May 17, 2017
A majority of three- and four-year-olds spend their days in a pre-K classroom, often located in an elementary school or child care center. While both settings serve pre-K students, the educational requirements and expectations for the principals and center directors leading these programs vary significantly. The discrepancies are dramatic: 40 states require elementary school principals to have a master’s degree or higher, yet 41 states allow center directors to have less than an associate’s degree.
Today, our Early & Elementary Education Policy team released A Tale of Two Pre-K Leaders: How State Policies for Center Directors and Principals Leading Pre-K Programs Differ, and Why They Shouldn’t, which finds that although child care center directors and elementary principals have similar roles and responsibilities-- for instance, they both are usually responsible for hiring and developing staff, managing facilities, and choosing curricula and assessments-- the qualification requirements for these positions are drastically different within and across states.
Our state-by-state comparison found that child care directors are consistently held to lower standards than elementary school principals, even though both influence the quality of children’s learning experiences and determine how well their programs run day-to-day.
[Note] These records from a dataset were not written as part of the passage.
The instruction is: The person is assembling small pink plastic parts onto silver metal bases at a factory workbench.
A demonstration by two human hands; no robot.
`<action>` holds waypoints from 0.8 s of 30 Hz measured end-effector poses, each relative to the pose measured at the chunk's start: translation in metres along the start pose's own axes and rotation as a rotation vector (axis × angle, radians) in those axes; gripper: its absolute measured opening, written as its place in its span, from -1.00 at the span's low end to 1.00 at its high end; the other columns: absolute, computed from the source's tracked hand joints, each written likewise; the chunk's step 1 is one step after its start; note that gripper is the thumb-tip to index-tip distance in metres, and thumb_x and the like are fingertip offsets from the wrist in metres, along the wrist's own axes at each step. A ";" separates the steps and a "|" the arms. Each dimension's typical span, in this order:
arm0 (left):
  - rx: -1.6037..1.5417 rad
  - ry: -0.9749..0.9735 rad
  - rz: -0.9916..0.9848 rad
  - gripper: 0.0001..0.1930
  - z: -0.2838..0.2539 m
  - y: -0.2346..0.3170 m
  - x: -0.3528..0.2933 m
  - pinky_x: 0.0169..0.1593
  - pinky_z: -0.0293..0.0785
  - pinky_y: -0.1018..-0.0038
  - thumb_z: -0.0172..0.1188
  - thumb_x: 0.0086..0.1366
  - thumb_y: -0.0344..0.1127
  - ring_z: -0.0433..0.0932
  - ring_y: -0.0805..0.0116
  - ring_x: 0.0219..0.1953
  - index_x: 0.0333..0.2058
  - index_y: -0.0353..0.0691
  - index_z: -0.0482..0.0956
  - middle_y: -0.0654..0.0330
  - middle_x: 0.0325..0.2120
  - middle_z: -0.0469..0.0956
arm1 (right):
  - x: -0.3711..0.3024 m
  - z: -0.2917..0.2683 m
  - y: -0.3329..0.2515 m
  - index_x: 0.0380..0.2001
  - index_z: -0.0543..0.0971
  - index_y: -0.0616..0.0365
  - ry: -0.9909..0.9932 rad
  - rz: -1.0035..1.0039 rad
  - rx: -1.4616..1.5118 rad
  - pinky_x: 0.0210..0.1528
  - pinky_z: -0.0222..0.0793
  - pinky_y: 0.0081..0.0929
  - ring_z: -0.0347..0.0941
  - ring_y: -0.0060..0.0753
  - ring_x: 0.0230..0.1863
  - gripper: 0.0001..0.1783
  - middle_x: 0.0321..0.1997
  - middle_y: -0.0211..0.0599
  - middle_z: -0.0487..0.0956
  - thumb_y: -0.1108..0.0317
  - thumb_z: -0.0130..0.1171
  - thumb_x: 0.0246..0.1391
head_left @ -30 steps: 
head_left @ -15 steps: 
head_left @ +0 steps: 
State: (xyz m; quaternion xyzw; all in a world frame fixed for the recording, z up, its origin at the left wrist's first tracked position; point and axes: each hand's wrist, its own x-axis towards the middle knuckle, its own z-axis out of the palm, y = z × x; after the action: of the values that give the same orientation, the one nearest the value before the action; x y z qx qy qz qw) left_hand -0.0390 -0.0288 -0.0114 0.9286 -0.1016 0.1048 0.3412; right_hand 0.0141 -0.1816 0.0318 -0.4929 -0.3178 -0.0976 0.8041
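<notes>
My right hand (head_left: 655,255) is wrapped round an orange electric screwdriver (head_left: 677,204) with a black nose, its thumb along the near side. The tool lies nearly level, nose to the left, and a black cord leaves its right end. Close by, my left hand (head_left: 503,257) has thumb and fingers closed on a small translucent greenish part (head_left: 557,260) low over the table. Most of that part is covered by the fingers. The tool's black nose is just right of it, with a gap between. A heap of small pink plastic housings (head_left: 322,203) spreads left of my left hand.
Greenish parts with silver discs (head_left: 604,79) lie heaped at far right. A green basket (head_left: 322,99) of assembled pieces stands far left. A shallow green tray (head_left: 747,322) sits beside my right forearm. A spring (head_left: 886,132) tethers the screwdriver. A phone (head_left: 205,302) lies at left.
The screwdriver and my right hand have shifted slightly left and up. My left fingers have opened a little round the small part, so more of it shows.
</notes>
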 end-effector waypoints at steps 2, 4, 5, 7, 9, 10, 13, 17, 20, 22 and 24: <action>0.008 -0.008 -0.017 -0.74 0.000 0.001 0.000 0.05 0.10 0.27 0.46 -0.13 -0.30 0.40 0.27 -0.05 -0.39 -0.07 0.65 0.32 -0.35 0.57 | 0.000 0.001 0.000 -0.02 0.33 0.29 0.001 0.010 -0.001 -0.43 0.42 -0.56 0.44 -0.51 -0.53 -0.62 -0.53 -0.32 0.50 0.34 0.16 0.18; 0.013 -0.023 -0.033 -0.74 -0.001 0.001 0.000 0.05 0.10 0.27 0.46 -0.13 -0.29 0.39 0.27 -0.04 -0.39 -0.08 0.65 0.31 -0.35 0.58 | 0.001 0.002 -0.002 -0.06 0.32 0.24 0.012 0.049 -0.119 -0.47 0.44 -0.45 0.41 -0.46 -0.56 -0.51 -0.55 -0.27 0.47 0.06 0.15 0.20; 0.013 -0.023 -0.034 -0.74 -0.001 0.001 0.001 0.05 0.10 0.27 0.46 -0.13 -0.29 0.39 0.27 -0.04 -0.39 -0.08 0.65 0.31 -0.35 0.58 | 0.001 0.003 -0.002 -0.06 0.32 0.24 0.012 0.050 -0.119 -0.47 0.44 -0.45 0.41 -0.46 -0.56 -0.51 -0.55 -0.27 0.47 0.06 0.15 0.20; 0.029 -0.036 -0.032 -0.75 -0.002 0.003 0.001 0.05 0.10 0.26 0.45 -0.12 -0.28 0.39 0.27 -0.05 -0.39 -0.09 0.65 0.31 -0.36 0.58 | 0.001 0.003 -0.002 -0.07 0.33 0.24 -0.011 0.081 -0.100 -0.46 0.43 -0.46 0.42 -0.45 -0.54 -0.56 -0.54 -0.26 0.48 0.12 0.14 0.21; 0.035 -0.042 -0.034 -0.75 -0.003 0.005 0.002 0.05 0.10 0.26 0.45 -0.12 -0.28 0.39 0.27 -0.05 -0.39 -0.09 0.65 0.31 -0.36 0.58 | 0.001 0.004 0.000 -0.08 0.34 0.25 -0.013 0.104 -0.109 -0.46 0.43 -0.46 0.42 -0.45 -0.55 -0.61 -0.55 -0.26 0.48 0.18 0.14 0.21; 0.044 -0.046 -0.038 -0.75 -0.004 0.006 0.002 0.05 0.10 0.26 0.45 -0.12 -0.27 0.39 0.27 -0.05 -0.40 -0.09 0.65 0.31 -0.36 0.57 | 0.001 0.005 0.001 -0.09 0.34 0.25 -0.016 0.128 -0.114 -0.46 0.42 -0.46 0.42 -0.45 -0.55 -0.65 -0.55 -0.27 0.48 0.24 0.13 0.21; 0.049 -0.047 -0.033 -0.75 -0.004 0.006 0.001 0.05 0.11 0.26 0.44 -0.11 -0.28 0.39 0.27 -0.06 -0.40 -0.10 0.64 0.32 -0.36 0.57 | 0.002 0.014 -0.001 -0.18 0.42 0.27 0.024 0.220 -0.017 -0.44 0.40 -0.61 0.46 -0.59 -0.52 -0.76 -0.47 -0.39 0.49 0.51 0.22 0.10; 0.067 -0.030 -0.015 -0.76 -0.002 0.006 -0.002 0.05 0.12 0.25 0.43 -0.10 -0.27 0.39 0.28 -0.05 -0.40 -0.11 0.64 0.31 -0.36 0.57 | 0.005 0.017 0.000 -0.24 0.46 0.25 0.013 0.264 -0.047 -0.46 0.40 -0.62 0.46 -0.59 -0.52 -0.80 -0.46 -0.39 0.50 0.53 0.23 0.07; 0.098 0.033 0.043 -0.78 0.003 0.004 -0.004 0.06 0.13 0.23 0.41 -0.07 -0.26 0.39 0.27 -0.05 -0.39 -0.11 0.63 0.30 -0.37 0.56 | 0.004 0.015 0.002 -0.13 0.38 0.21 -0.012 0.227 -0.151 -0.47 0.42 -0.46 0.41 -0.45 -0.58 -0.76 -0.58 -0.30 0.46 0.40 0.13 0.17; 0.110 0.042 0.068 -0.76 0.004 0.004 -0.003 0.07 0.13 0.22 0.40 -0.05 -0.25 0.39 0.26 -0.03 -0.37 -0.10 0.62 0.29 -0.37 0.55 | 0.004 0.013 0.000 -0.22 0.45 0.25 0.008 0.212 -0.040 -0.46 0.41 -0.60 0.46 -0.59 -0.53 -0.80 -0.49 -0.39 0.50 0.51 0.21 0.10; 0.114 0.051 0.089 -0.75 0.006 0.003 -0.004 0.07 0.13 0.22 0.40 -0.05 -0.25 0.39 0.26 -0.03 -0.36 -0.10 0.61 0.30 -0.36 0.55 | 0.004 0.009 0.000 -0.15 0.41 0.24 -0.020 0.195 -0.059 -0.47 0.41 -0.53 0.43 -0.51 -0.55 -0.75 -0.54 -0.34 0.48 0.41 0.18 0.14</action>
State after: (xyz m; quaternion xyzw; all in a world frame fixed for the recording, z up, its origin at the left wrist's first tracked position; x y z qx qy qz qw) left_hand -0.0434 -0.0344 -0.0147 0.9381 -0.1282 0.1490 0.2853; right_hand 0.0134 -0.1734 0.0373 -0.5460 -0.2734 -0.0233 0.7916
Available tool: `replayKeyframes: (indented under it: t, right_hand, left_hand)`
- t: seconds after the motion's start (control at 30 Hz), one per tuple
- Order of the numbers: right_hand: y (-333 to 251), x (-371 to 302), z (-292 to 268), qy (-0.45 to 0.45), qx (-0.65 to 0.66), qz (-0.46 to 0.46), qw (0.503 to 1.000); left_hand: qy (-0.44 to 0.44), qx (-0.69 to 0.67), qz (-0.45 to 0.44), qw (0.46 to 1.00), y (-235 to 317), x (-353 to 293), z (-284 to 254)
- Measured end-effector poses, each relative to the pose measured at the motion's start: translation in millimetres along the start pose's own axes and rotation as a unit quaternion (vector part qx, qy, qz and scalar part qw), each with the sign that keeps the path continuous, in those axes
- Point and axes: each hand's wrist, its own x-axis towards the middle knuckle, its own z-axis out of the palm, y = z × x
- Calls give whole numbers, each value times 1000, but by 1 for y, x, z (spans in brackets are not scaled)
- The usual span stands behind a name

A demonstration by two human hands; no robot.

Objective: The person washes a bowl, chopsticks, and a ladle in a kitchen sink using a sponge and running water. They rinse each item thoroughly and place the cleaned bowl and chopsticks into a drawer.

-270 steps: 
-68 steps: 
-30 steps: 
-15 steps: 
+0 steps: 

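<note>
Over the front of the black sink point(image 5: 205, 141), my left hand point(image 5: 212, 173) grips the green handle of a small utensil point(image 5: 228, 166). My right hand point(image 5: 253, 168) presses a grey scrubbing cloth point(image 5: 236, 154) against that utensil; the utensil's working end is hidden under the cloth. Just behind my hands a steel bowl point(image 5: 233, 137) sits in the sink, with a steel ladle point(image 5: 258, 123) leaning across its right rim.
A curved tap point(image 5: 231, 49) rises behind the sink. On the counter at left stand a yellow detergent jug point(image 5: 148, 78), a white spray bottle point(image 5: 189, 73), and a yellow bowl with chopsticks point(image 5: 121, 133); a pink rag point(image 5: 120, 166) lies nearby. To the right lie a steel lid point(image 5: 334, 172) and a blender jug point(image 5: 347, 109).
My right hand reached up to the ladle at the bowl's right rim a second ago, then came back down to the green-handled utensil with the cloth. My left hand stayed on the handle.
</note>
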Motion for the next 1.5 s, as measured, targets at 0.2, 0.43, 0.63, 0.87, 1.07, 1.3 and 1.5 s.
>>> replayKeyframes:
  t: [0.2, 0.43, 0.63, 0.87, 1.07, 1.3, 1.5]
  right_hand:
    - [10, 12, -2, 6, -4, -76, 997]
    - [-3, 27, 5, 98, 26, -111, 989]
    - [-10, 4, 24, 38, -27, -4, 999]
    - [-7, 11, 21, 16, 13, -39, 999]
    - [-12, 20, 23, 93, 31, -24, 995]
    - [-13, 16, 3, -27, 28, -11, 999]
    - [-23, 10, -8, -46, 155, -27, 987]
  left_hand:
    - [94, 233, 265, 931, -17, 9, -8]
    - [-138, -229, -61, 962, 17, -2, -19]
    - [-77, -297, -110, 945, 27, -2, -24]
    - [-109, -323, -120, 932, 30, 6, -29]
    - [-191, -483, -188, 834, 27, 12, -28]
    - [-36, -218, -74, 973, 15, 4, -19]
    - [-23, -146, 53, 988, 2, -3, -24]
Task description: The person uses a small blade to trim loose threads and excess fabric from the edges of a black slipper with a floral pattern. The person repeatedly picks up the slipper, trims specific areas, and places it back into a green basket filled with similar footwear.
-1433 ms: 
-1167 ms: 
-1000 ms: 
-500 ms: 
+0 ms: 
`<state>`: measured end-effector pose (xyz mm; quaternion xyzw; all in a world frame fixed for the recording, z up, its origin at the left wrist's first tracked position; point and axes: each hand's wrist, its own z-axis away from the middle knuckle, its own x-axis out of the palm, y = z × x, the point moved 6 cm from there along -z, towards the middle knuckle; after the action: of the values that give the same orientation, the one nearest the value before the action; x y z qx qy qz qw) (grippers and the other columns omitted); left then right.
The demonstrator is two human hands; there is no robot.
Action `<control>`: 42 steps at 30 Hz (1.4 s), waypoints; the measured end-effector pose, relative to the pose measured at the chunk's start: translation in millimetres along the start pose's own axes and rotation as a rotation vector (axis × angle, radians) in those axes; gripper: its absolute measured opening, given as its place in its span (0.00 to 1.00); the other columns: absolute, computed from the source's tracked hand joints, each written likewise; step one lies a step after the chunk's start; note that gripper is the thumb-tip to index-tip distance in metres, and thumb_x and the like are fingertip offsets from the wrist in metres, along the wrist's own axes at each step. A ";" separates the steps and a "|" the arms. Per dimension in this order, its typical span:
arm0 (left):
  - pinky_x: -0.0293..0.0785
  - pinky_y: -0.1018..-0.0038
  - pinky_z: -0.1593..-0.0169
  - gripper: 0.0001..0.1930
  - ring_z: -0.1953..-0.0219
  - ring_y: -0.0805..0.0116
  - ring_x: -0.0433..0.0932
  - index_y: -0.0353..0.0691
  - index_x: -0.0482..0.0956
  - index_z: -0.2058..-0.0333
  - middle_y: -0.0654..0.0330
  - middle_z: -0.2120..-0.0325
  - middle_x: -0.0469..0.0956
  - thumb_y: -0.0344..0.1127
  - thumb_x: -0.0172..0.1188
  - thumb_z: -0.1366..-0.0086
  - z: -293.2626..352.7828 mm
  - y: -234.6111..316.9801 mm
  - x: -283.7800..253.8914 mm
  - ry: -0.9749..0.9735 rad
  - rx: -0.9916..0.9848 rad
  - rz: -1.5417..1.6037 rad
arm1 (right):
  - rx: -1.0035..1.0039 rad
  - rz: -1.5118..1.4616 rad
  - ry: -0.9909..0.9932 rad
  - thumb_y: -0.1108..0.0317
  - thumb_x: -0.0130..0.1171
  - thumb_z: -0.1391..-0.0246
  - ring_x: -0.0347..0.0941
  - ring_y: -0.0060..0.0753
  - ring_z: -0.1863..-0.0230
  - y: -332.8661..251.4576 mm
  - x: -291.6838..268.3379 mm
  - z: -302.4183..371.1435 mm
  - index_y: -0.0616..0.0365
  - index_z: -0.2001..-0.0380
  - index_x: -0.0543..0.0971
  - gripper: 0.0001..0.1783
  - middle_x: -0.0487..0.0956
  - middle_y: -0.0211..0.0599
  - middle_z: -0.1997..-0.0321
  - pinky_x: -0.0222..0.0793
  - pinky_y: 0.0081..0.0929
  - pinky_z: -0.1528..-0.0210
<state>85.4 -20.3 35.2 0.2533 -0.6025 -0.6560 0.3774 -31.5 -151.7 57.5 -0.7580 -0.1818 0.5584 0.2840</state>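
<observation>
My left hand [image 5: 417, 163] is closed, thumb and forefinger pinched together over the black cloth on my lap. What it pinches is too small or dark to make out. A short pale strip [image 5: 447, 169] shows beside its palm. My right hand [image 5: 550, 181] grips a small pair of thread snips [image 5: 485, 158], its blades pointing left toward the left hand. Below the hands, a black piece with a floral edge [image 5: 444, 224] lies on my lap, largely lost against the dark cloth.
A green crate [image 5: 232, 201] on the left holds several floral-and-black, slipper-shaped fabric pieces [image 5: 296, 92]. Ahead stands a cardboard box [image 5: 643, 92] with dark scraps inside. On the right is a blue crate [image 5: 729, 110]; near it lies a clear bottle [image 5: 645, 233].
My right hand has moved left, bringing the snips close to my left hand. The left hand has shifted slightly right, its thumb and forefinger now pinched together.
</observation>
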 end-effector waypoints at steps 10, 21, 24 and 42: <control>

In all states, licensure requirements for child care center directors are less rigorous than those for elementary principals.
For example, most states require principals to have a master’s degree, prior teaching experience, and clinical experience through their preparation programs. Only New Jersey, Vermont, and Washington, DC require center directors to have a bachelor’s degree. And in 27 states, people can become center directors without any work experience in child care if they have enough formal education. Center director salaries tend to reflect these low qualifications instead of the complex nature of the job.
Pre-K attendance can have a wide range of benefits for children, but effective leaders are a key component of program quality. In fact, research shows that after teachers, school leaders are the greatest in-school factor impacting student achievement. Just because center directors may be leading smaller groups of children and teachers, doesn’t mean their work is any less important. Setting low expectations for pre-K leaders in any setting can jeopardize the quality of learning experiences children receive. Low compensation and limited support can also threaten quality and increase leader turnover.
The report offers several recommendations for states to better align the two sectors and improve both elementary school principal and center director quality:
Increase center director qualification requirements to reflect child development research.
Require elementary school principals to have teaching experience or clinical experience specifically in elementary schools.
Increase professional learning opportunities for both principals and center directors.
States would do well to acknowledge the similar roles elementary school principals and center directors play in serving early learners. Such reforms could help ensure that all pre-K leaders have the knowledge and competencies to effectively support young children and their teachers. Policymakers and researchers can readily view our data and easily compare how policies concerning center directors and principals differ within and across state lines, with this series of interactive maps.
In conducting this scan of state policies, we partnered with the McCormick Center for Early Childhood Leadership, who today released their L.E.A.D. Early Childhood™ Clearinghouse. This project houses national data on programs that prepare and support early education leaders, state standards, and policy levers to improve the early childhood leadership workforce. McCormick’s online database makes new data on leaders accessible to stakeholders and encourages a cross-sector systems approach to improving the qualifications and ongoing professional development of early childhood leaders.